BART assistant general manager Paul Oversier told the BART board of directors at their meeting this morning crews working on the restoration were “a little perplexed right now.”

The voltage spike damages electrical components in certain train cars and took about 50 cars out of service. BART crews have inspected every inch of the tracks in the area and the electrical systems serving it, but have so far not found the source of the problem.

A similar problem damaged cars between downtown Oakland and San Francisco starting in February, but BART crews didn’t get to the bottom of that problem either — it just went away and its cause remains unclear.

So far, this problem hasn’t gone away. During commute hours, riders boarding at the Pittsburg/Bay Point station, which peaks at about 1,700 people hourly, have to board a shuttle train running between that station and North Concord/Martinez every 10 minutes.
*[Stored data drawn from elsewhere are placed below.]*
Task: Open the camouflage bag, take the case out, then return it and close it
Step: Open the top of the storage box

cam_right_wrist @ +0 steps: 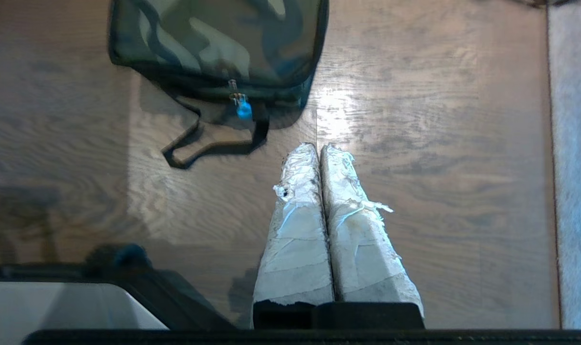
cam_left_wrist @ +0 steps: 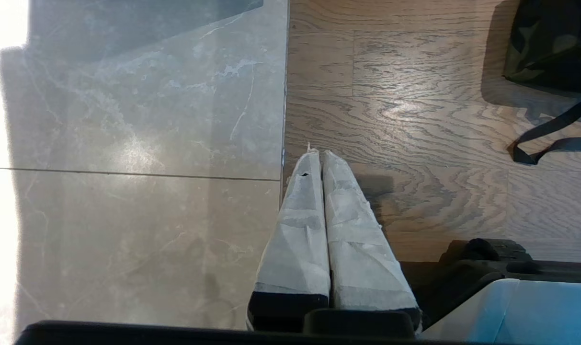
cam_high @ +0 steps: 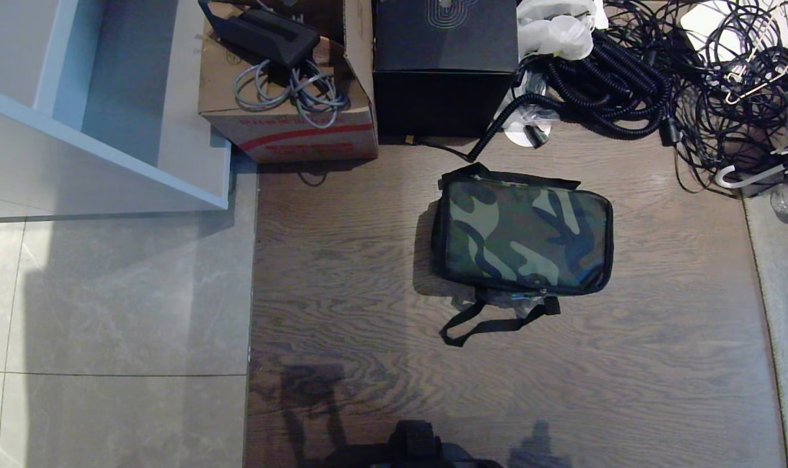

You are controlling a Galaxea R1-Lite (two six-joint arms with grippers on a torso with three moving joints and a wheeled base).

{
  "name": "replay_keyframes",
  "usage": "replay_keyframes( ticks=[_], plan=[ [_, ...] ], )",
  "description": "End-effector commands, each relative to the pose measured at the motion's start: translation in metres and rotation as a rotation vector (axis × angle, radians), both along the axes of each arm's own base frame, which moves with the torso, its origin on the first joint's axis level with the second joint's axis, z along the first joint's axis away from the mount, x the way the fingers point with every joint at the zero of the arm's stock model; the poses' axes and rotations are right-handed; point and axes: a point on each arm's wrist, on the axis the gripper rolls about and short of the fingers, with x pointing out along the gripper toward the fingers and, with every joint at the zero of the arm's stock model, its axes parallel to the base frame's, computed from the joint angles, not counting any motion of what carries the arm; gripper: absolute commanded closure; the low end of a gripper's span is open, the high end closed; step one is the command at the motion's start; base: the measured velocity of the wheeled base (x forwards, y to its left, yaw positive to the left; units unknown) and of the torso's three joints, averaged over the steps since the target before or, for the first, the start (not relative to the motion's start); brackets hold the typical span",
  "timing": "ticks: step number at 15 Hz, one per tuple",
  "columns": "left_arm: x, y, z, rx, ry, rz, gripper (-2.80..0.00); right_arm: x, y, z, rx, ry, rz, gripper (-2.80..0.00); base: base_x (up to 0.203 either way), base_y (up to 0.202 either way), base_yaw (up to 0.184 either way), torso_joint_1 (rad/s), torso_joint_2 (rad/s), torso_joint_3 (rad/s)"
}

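— Where was the bag when you started, and what were your hands doing?

— The camouflage bag (cam_high: pixel 527 237) lay flat on the wooden floor (cam_high: pixel 342 273) in front of me, lid up and zipped, just short of the black box (cam_high: pixel 444 65) and the tangle of cables (cam_high: pixel 634 84). Both my hands hung low and well apart from it. My right gripper (cam_right_wrist: pixel 319 149) had its fingers pressed together with nothing between them; my left gripper (cam_left_wrist: pixel 317 153) was the same, out over the seam between the tiles and the wood.

— Which way did the bag point?

— Its long axis ran side to side across my view, slightly skewed. The zip pull (cam_right_wrist: pixel 242 108) sat on the long edge nearest me, with the strap (cam_high: pixel 491 322) looped out toward me below it.

— So how would you have gone about opening it well?

— I judged the right gripper closer to the pull, so I would have parted its fingers first, come down on the tab, pinched it squarely, and run it along the edge. The left could pin the lid so the soft bag did not slide.
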Motion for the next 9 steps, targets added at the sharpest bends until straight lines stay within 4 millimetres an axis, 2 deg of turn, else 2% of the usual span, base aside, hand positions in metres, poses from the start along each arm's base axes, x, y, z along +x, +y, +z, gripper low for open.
replay_keyframes(
  ticks=[1, 2, 4, 9],
  plan=[
    [0.000, 0.000, 0.000, 0.000, 0.000, 0.000, 0.00, -0.007, 0.000, 0.039, 0.017, 0.026, 0.016, 0.00, 0.000, 0.000, 0.000, 0.000, 0.00, 0.000],
    [0.000, 0.000, 0.000, -0.001, 0.000, 0.000, 0.00, -0.009, 0.001, 0.058, 0.036, 0.089, 0.037, 0.00, 0.000, 0.000, 0.000, 0.000, 0.00, 0.000],
    [0.000, 0.000, 0.000, 0.000, 0.000, 0.000, 0.00, 0.003, 0.002, 0.074, 0.071, 0.298, 0.085, 0.00, 0.000, 0.000, 0.000, 0.000, 0.00, 0.000],
    [0.000, 0.000, 0.000, -0.001, 0.000, 0.000, 0.00, 0.063, 0.006, 0.073, 0.122, 0.689, 0.188, 0.00, 0.000, 0.000, 0.000, 0.000, 0.00, 0.000]
  ],
)
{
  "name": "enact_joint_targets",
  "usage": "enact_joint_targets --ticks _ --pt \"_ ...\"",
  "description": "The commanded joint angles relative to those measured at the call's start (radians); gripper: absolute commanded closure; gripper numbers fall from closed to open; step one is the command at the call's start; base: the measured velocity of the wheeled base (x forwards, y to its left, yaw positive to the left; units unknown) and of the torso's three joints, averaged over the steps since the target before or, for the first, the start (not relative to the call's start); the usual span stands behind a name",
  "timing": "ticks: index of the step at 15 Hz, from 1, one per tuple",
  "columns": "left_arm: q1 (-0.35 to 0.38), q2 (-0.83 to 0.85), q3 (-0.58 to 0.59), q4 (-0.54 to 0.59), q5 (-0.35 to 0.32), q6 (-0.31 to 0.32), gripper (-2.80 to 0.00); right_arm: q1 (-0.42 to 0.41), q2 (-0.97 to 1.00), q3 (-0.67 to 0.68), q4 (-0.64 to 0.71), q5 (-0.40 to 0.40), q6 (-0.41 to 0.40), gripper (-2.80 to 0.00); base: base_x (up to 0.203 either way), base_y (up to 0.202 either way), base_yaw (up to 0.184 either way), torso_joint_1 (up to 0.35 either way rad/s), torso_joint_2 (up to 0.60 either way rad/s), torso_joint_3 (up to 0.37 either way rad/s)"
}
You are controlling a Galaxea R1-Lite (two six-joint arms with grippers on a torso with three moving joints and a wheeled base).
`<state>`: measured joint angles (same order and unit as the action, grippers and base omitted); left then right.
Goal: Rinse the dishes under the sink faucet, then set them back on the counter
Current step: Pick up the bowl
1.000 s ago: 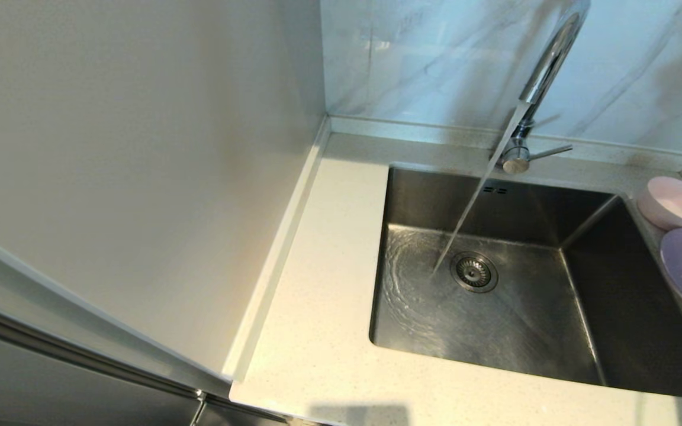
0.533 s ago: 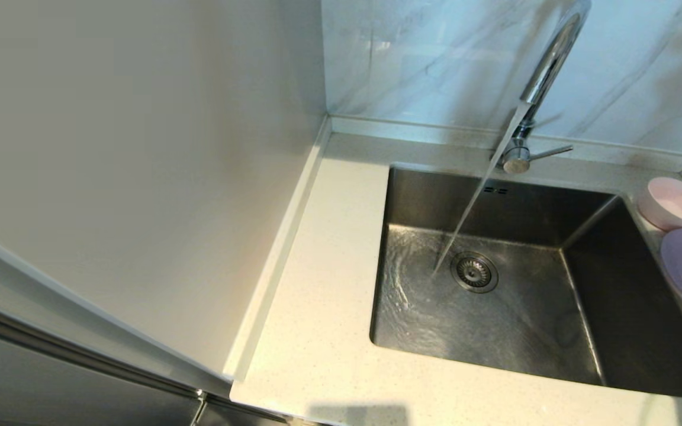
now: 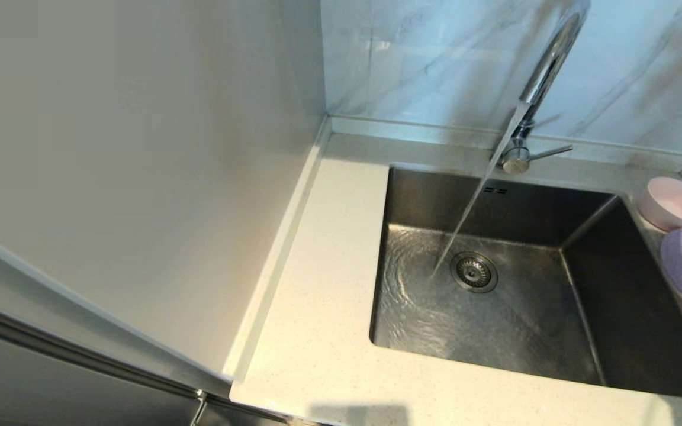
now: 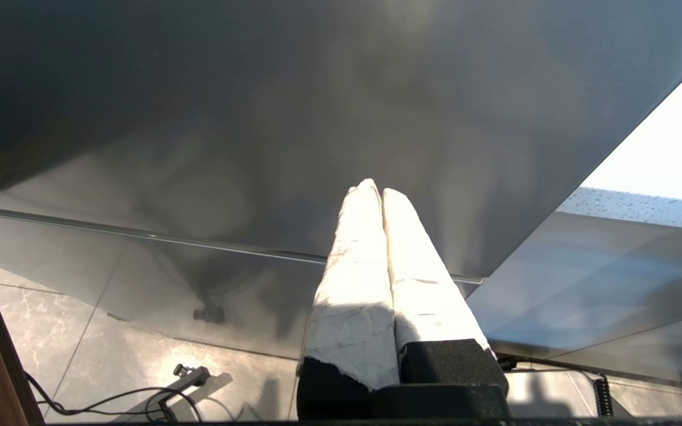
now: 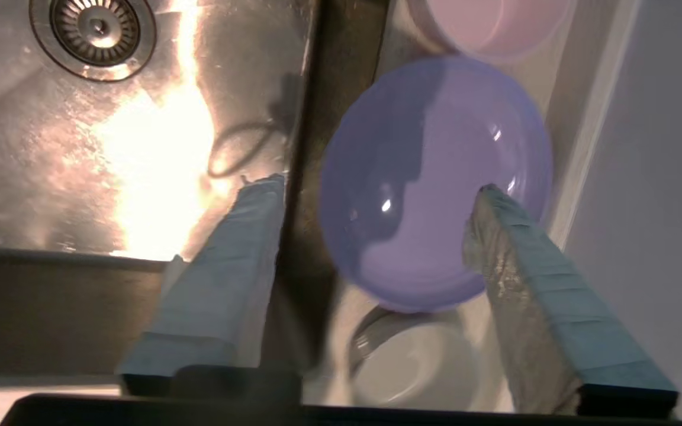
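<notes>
**Open fingers above the purple plate, water running**

The right gripper [image 5: 376,189] hangs over the right side of the tabletop [image 3: 317,355], beside the sink [image 3: 631,313]. Its 2 fingers [image 5: 228,266] are spread wide and hold nothing. One finger is over the sink's edge and the other is over the far side of the lavender plate [image 5: 436,177]. I cannot tell if they touch it yet.

Closest to the gripper sits the greyish-white dish [image 5: 412,367]; the plate's rim seems to lie over it. Past the plate is the pink bowl [image 5: 489,23].

The left gripper [image 4: 381,195] is parked down low in front of a dark cabinet, its 2 fingers pressed together and empty.

Farther back, the sink faucet [image 3: 545,71] pours water next to the drain [image 3: 473,271].

What could go wrong: the plate is wide, flat and smooth, so it may slip out of the fingers. It sits right by the sink's edge, so a bump could tip it in or knock the dishes beside it.

From the head view, the plate is cut off, the white dish is out of sight, and neither gripper shows clearly.
</notes>
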<state>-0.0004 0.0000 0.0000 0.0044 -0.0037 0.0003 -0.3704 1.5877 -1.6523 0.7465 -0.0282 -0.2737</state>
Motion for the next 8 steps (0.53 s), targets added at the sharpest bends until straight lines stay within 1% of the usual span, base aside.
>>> enact_joint_targets --ticks 1,3,4,6,7,8 --pt "0.000 0.000 0.000 0.000 0.001 0.000 0.00 0.094 0.032 -0.076 0.130 -0.120 0.199 -2.80 0.000 0.000 0.000 0.000 0.00 0.000" --pt "0.000 0.000 0.000 0.000 0.001 0.000 0.00 0.145 0.077 -0.137 0.227 -0.178 0.288 -2.80 0.000 0.000 0.000 0.000 0.00 0.000" --pt "0.000 0.000 0.000 0.000 0.001 0.000 0.00 0.154 0.105 -0.142 0.230 -0.183 0.304 -2.80 0.000 0.000 0.000 0.000 0.00 0.000" --pt "0.000 0.000 0.000 0.000 0.001 0.000 0.00 0.141 0.182 -0.140 0.160 -0.178 0.297 -2.80 0.000 0.000 0.000 0.000 0.00 0.000" --pt "0.000 0.000 0.000 0.000 0.001 0.000 0.00 0.120 0.232 -0.140 0.080 -0.157 0.265 -2.80 0.000 0.000 0.000 0.000 0.00 0.000" --pt "0.000 0.000 0.000 0.000 0.001 0.000 0.00 0.098 0.275 -0.140 -0.023 -0.109 0.218 -2.80 0.000 0.000 0.000 0.000 0.00 0.000"
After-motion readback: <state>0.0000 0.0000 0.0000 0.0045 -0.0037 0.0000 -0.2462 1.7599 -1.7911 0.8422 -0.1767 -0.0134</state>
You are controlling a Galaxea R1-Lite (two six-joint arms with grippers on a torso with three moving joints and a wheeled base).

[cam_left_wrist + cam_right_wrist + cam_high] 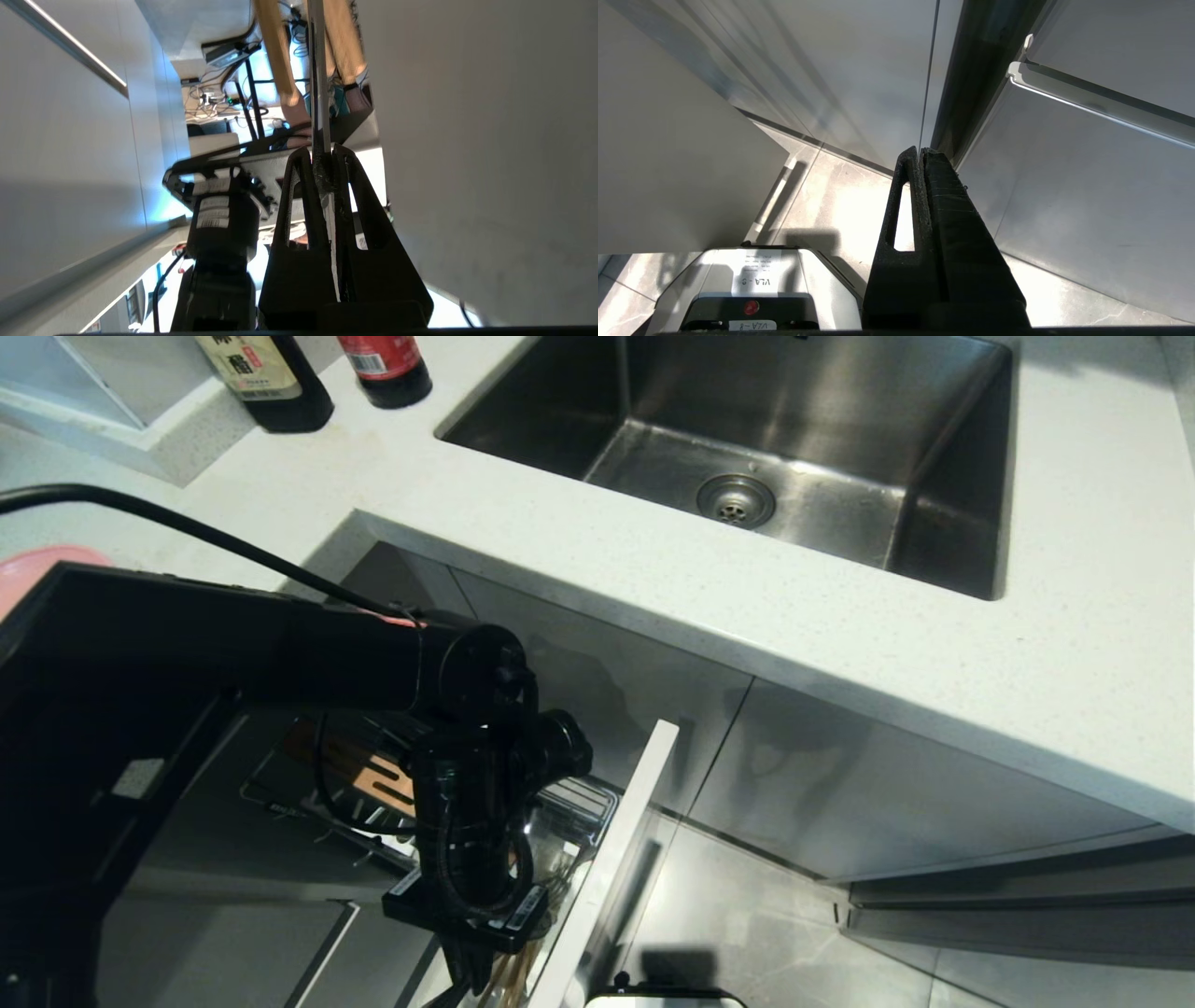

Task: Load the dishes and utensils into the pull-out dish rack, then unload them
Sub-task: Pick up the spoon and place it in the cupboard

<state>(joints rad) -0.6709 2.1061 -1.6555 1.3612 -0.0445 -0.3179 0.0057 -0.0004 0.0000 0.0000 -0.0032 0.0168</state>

Riders then have to off-board and get on a different train to get to other destinations on BART, Oversier said.

BART director Joel Keller, who represents the affected stations, said he took the shuttle to Thursday morning’s meeting, and while the bus bridge works, it’s also not what people are accustomed to:

“…It’s not what they expect, it’s not the level of service that we have provided people for 20 years. It’s a step down in service. … We need to understand how significant this is to people.”

Keller called for an evening meeting in Pittsburg to hear from residents there.

Even as the problem remains mysterious, BART officials are developing a plan to restore full service to the line. Because the glitch only affects cars with older direct current propulsion systems, it’s possible trains made up of cars that run on newer alternating current systems can run through there instead, Oversier said.

While possible, such a solution is logistically difficult. Only 59 cars capable of leading the trains with alternating current systems are available, and 42 of them would have to be dedicated to running to Pittsburg/Bay Point under such a plan.

Meanwhile, BART is stretched thin trying to keep as many cars as possible on the tracks. After the problem first surfaced at about 10 a.m. on March 16, BART quickly went from 571 cars in service, already down from its typical 579, to 521 cars.

The electrical spikes of up to 2,500 volts last only milliseconds but damage a component called a thyristor in the cars. BART repair crews have quickly run through their supply of spare thyristors, but each car has five of them and the spikes typically only damage one so the remaining four can be used to repair other cars.

As of Thursday, 541 cars were in service, meaning 12 trains were still running one car short, Oversier said.

To get all trains back in service, BART needs to get a new supply of thyristors, something agency officials thought initially could take 22 weeks. However, they have now found a supplier that might be able to get them in four weeks.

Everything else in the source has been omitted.